Can industrial food production survive climate
change?
If you graph projected
food production against projected global population, you get something very,
very scary. It’s clear, if current trends continue, that we’re going to have
more people than we can actually feed.
In recent centuries,
however, current trends haven’t been accurate guides to the future of food
production. There have been horrible famines, to be sure, but globally
speaking, human beings have figured out how to produce enough food to feed
everyone. The question I asked Pollan was whether we would manage to feed
everyone in a humane and environmentally sustainable way.
"The question of
whether you can feed the world sustainably needs to be flipped around. The real
question is whether you can feed it industrially"
"The question of
whether you can feed the world sustainably needs to be flipped around," he
replies. "The real question is whether you can feed it industrially. What
we’re learning about climate change is raising real questions about how long
that agricultural model can survive."
He continues,
"The power of industrial agriculture comes from this paradigm: you start
with a very productive seed that under ideal circumstances can produce higher
yields than those species ever could before. It’s really impressive.
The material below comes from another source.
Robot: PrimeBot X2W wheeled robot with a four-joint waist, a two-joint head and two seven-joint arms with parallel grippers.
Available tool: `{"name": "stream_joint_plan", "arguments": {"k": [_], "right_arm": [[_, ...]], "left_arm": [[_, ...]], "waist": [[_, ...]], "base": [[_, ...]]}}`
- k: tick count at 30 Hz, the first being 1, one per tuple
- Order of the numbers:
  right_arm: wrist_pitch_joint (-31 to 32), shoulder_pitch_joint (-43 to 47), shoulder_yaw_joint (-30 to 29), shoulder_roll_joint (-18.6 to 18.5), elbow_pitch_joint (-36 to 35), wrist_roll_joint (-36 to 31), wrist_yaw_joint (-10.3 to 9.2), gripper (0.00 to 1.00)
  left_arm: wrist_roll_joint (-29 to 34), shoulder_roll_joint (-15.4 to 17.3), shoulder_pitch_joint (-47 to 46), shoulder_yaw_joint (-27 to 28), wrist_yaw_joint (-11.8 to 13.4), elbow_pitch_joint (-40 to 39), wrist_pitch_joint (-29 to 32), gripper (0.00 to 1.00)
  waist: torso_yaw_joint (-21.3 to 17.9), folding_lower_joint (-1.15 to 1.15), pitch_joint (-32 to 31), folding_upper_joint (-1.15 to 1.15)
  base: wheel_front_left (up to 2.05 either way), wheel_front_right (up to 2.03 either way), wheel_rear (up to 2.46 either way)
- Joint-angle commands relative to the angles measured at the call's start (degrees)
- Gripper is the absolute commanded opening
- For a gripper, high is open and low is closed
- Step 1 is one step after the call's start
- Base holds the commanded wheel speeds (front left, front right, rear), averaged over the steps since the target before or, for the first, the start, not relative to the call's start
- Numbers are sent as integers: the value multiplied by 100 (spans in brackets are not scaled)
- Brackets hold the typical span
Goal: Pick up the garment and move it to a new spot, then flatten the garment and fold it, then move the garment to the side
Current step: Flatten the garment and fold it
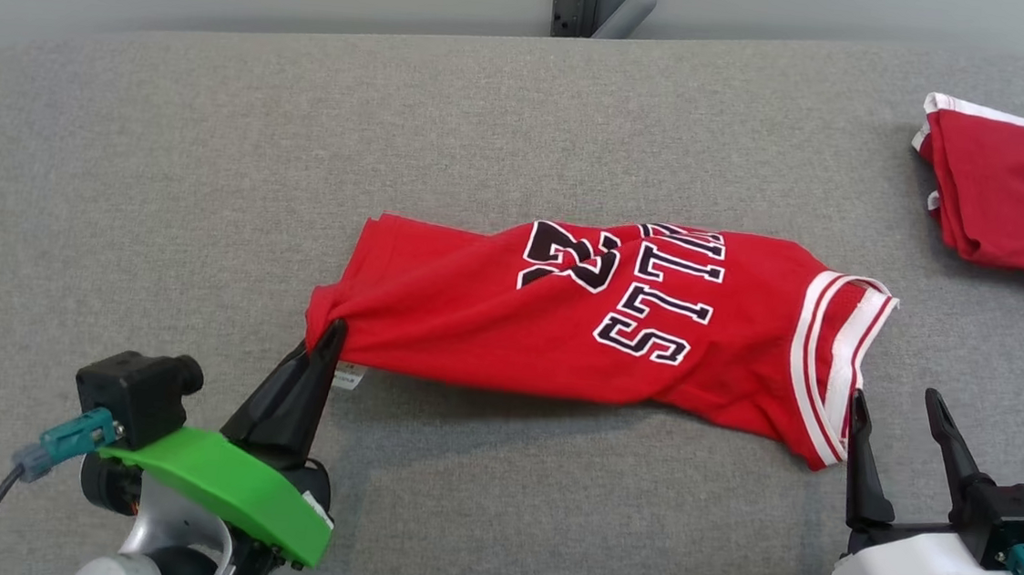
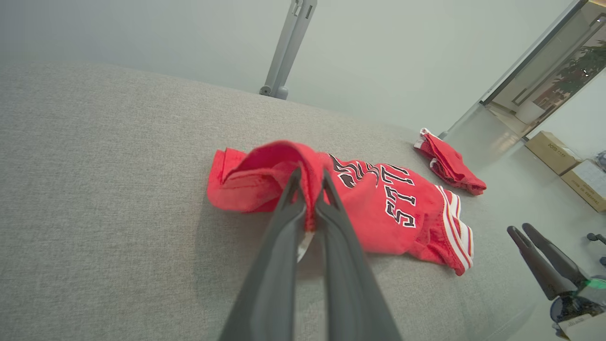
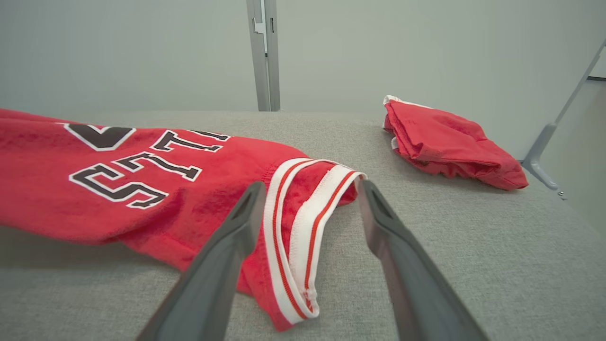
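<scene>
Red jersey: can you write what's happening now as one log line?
left fingers: shut on jersey corner | right fingers: open at striped edge | folded red garment: far right | step: grasping jersey

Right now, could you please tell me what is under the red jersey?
The jersey lies on the grey cushion. A white tag peeks out below the corner pinched by the left gripper. Anything beneath its middle is covered by cloth.

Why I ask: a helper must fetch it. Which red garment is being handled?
On the grey surface lie two red garments. The jersey lies mid-surface, its left end pinched in the left gripper. Unlike the folded garment at far right, it bears black lettering.
</scene>
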Motion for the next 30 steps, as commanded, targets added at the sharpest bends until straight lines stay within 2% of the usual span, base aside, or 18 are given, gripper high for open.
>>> {"name": "stream_joint_plan", "arguments": {"k": [1, 3, 7, 11, 14, 15, 17, 18, 21, 24, 28, 30], "right_arm": [[-17, -11, 6, 4, 6, 13, -9, 100], [-16, -70, 25, 16, 11, 22, -9, 100], [-17, -151, 46, 25, 4, 41, -9, 100], [-16, -258, 86, 26, 40, 55, -9, 100], [-16, -328, 76, 27, 56, 65, -9, 100], [-16, -345, 69, 30, 59, 65, -9, 100], [-17, -359, 46, 31, 62, 71, -9, 100], [-16, -353, 34, 32, 66, 71, -9, 100], [-17, -332, 28, 35, 79, 66, -9, 100], [-16, -330, -7, 37, 84, 64, -9, 100], [-16, -323, -44, 32, 68, 27, -9, 100], [-17, -321, -40, 34, 67, 16, -9, 100]], "left_arm": [[-56, 1, 130, 17, 112, -327, 93, 0], [-103, -20, 211, 92, 259, -608, 175, 0], [-94, 41, 211, 351, 455, -628, 153, 0], [73, 186, 53, 683, 554, 34, -122, 0], [112, 264, 19, 823, 428, 695, -437, 0], [41, 234, 7, 847, 356, 884, -554, 5], [16, 233, 7, 904, 273, 1265, -775, 43], [64, 244, 0, 918, 253, 1445, -885, 100], [262, 317, 27, 967, 356, 1964, -1129, 100], [363, 322, 53, 1149, 669, 2282, -1368, 100], [663, 388, 177, 1201, 1097, 2045, -1429, 100], [865, 376, 236, 1043, 1223, 1701, -1340, 100]], "waist": [[34, 0, 71, 0], [32, 0, 124, 0], [24, 0, 244, 0], [-60, 0, 383, 0], [-176, 0, 473, 0], [-211, 0, 496, 0], [-270, 0, 532, 0], [-288, 0, 539, 0], [-348, 0, 540, 0], [-382, 0, 508, 0], [-385, 0, 440, 0], [-388, 0, 413, 0]], "base": [[0, 0, 0], [0, 0, 0], [0, 0, 0], [0, 0, 0], [0, 0, 0], [0, 0, 0], [0, 0, 0], [0, 0, 0], [0, 0, 0], [0, 0, 0], [0, 0, 0], [0, 0, 0]]}}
But for
those seeds to do their thing and realize their full potential they need lots
of water. They need lots of fertilizer. And they need to be defended against
pests really vigilantly. Another way of saying that is: you need to protect the
environment in which they grow, which farmers have been able to do. But that
system depends on consistency. If all we can count on now is that the climate
will be variable, that system becomes very brittle."
But won’t companies
just invent new seeds that are better able to manage more volatile climates?
"Monsanto is
working on a lot of drought-tolerant crops," Pollan agrees. "That
sounds like a good idea. You’re engineering a crop that puts more resources
into a deeper root structure — it’s wetter the deeper you go — and these crops
will work probably when you have a reliable drought situation. But it’s only
going to do well in a drought. It will underperform in years without droughts.
So it’s a very brittle solution to the problem."
"Compare that to
a system where you’re emphasizing soil health. When you look at organic and
industrial yields in a normal year, industrial yields are about 20 percent
higher. But in drought years organic crops outperform soil because healthy soil
is an incredible buffer against climate problems. So sustainable agriculture
may offer certain advantages that are very well tailored to practicing
agriculture in an unstable climate. The question may really be not whether
sustainable agriculture can feed the world but can anything except sustainable
agriculture feed the world."
Eat food. Not too much. Mostly plants. And
make some of those vegetables fermented?
In 2007, Pollan wrote:
"Eat food. Not too much. Mostly plants." The triplet became instantly
famous — which left Pollan a bit disturbed.
"I don’t take it
as a genius breakthrough," he says. "The point was commonsense. The
fact that it was even noteworthy is what’s noteworthy about it. It’s a measure
of how perplexed we’ve become about food as a result of what the food industry
has done. You have to be pretty lost for that to come as news." In his
most recent book Cooked, though, Pollan says he’s a convert to the benefits of
fermented foods like kimchi or pickles, and tries to eat at least a few of them
a day. So I asked whether it wasn’t time to update the advice.
"I don’t think I
would have added ‘and make some of those vegetables fermented.’" Pollan
laughs. "I’m a writer. That sounds horrible!"